Unca Cheeks the Toy Wonder's Silver Age Comics Web Site

Unca Cheeks the Toy Wonder's Silver Age Comics Web Site!

"The Most Dangerous Man on the Planet..." ... the Batman!
(... my very favoritest hero...)

He really is, you know. "The Most Dangerous Man On the Planet," I mean.Superman called him that once, in an issue of JLA, and -- good golly! -- Superman knows everything...!

He's also my very, very, very favorite fictional hero-type fellah of all time.

As for just exactly why some guy skulking about on nighttime rooftops -- tarted up like Mighty Mouse's twin brother gone horribly, horribly WRONG -- should get the nod over, say, James Bond, or Doc Savage, or Tarzan... welllllllll...

... I guess it'd just be simpler to show you, really


In the beginning... there were these Three Wise Men, okay?

Bob Kane; Bill Finger; and Jerry Robinson.

While the urban mythology of the day (as well as Mr. Kane himself) would have you believe that the creation of this singularly totemic character in the American massmind was a solo act... the actual truth -- as it has been (and continues to be, to this day) pieced together by the more conscientious historians within the field -- is a bit more complex, really.

During the short-lived "Batman" craze of the mid-to-late 60's -- back when Adam West and Burt Ward (TV's "Batman and Robin") were redefining the phrase "ham acting" twice each week on prime time network television -- DC Comics published a slew of reprinted material from the early days of the Batman canon [see accompanying cover, above]. All of the stories bore the large, distinctive signature "Bob Kane"; writer... artist... and (to hear him tell it, sometimes) the guy who stapled each and every comic individually, before shipping them out into the hinterlands.

However it is now taken as an article of faith that many of the early, "classic" Batman stories were written by Bill Finger... andthat Jerry Robinson was the primary agent for the introduction of such pivotal characters as Robin and the Joker into the Bat-mythos.

In his earliest, just-trying-the-cape-on-for-size days... the Batman was nobody to mess around with. He toted a gun along with his utility belt; threw yowling underworld gunsels over rooftops without so much as a backwards glance; and -- in general -- was about seventy-gazillion times scarier than the bad guys he routinely left trussed up like young tom turkeys on the front steps of the Gotham City Police Department.

Say what you will about "vigilantism" this and "due process" that; this Batman -- just one step removed (if that) from such remorseless pulp characters as the Shadow and the Whistler -- was an exciting, vital character... about as far removed from, say, Superman as Jeffrey Dahmer is from Mariah Carey.

Unfortunately The Powers That Be over at DC weren't content to let matters rest comfortably (and sensibly) there; as the years ground on into decades, the once- "Darknight Detective" underwent a steady process of character erosion.
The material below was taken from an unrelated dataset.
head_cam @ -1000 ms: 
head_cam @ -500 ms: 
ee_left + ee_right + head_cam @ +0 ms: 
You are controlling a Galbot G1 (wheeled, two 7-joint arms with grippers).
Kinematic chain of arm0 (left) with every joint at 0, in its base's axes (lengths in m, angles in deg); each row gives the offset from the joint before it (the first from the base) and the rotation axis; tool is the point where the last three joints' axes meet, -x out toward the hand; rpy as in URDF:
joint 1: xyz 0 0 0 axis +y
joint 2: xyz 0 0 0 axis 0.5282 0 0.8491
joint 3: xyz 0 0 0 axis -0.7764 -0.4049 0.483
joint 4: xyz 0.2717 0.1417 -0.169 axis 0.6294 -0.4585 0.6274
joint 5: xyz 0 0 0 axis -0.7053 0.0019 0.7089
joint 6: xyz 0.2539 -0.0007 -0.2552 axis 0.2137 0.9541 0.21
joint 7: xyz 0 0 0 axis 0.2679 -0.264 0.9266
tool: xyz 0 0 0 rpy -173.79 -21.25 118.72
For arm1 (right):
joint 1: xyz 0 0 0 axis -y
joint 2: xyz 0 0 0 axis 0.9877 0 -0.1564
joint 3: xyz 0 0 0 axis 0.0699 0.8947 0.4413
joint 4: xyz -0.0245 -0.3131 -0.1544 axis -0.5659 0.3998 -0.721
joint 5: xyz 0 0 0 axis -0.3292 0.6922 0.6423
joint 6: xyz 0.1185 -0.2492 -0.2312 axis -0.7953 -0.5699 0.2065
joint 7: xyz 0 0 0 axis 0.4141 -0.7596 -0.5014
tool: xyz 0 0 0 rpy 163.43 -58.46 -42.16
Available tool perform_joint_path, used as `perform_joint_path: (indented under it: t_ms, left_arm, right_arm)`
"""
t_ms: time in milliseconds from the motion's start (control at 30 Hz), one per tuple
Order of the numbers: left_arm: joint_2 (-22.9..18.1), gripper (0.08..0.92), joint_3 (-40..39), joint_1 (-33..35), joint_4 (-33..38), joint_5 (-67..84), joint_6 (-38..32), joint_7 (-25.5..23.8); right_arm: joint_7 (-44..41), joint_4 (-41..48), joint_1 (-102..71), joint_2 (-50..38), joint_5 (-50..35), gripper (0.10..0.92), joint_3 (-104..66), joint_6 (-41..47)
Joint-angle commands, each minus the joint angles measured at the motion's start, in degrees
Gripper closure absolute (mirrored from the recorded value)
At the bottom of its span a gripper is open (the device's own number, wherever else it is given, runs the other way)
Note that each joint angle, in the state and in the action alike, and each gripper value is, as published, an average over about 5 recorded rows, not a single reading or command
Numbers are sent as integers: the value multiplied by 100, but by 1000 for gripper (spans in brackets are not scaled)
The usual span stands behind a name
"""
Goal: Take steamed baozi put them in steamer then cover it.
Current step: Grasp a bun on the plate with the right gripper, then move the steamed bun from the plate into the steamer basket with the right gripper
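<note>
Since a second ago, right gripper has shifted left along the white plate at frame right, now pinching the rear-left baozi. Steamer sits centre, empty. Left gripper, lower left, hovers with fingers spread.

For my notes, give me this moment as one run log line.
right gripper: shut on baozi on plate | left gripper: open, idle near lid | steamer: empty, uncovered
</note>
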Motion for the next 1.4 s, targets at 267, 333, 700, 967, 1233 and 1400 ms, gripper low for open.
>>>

The formerly unique- unto- himself Batman became steadily more and more like his blander chum from over Metropolis way, Superman a "Bat-Hound," where Superman had the trusty Krypto, the Super-Dog... an inquisitive female reporter "love interest"... even a pesky li'l extra-dimensional pest (tagged "Bat-Mite." God help us all.) to provide the echo to Superman's own "Mr. Mxyzptlk."

It's not that the ensuing stories were terrible, by any stretch of the imagination; frequently, they were ingenious and entertaining, as the Batman's stable of latter-day scriveners focused more intently on the "detective" aspect of the character. (Although -- as this and the next cover make manifest -- there most assuredly were some definite "lows" in the lore, at that point in time.)

But they weren't the Batman, you see.